■ Records contained in a dataset ■
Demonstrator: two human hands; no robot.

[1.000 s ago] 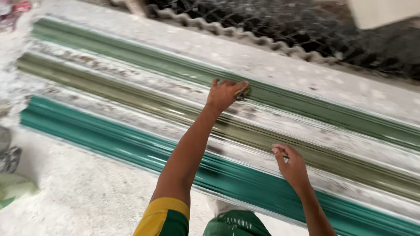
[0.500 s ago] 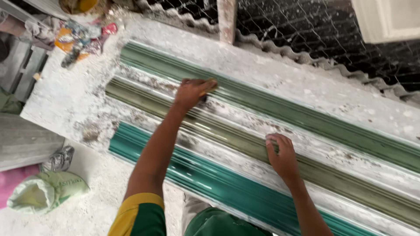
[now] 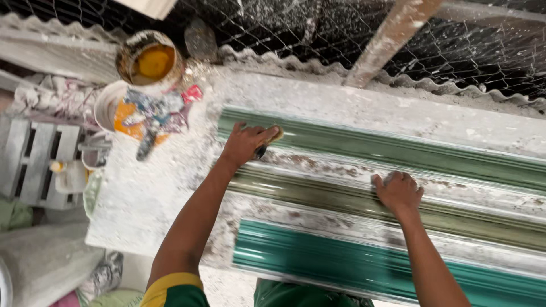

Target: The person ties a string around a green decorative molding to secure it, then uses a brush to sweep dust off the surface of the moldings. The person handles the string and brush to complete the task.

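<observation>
- The left hand [image 3: 245, 143] lies palm down at the left end of the long pale green ridged mould [image 3: 387, 149], its fingers closed around a small brush [image 3: 267, 143] whose yellowish tip and dark handle stick out on the right side of the hand.
- The right hand [image 3: 399, 192] presses flat on the long olive-green ridged mould [image 3: 318, 196], fingers together and slightly curled; whether it grips anything cannot be told.
- The olive-green mould runs parallel to the pale green one, just below it in the picture, with a white, crusted strip between them.
- A long teal ridged mould [image 3: 341, 264] lies nearest the person, parallel to the other two.
- All three rest on a white, plaster-spattered workbench [image 3: 153, 193].
- At the bench's far left corner stands a round tin of yellow-orange liquid [image 3: 149, 59], and just beside it a white bucket stuffed with stained rags [image 3: 133, 111].
- Behind the bench hangs a wire mesh [image 3: 318, 34], flecked with white.
- A slanted wooden post [image 3: 392, 37] rises in front of the mesh.
</observation>
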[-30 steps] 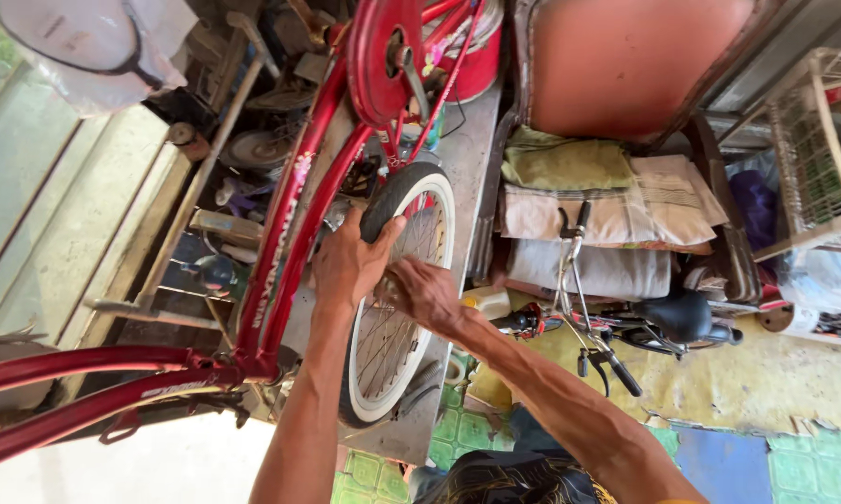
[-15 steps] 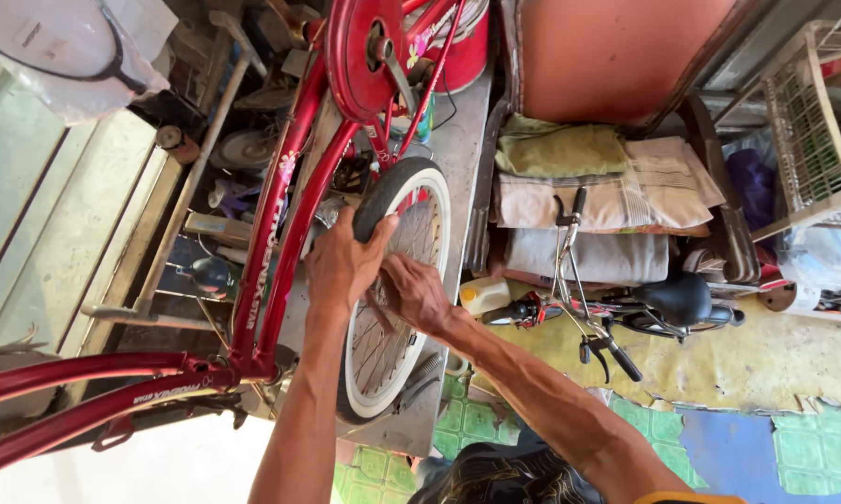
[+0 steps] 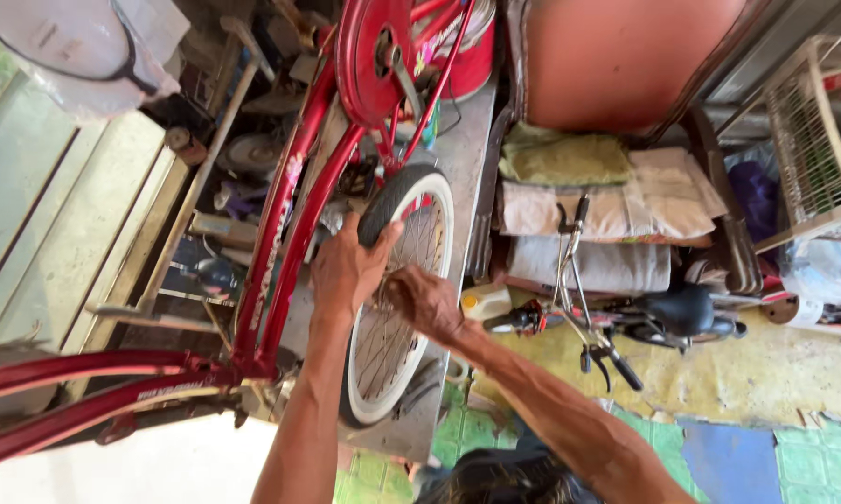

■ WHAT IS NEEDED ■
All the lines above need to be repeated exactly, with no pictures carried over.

■ RESPONSE ■
Demonstrator: two human hands; no robot.

[1.000 s ago] 
[0.500 s ago] 
[now] 

Target: The person ties a string around a green decorative molding to secure it, then uses a brush to sweep dust off the surface of the moldings. The person handles the string and brush to complete the task.

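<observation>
- The left hand [image 3: 245, 143] lies palm down at the left end of the long pale green ridged mould [image 3: 387, 149], its fingers closed around a small brush [image 3: 267, 143] whose yellowish tip and dark handle stick out on the right side of the hand.
- The right hand [image 3: 399, 192] presses flat on the long olive-green ridged mould [image 3: 318, 196], fingers together and slightly curled; whether it grips anything cannot be told.
- The olive-green mould runs parallel to the pale green one, just below it in the picture, with a white, crusted strip between them.
- A long teal ridged mould [image 3: 341, 264] lies nearest the person, parallel to the other two.
- All three rest on a white, plaster-spattered workbench [image 3: 153, 193].
- At the bench's far left corner stands a round tin of yellow-orange liquid [image 3: 149, 59], and just beside it a white bucket stuffed with stained rags [image 3: 133, 111].
- Behind the bench hangs a wire mesh [image 3: 318, 34], flecked with white.
- A slanted wooden post [image 3: 392, 37] rises in front of the mesh.
</observation>
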[-30 steps] 
[-15 steps] 
[+0 steps] 

With this, there is nothing more to the exercise.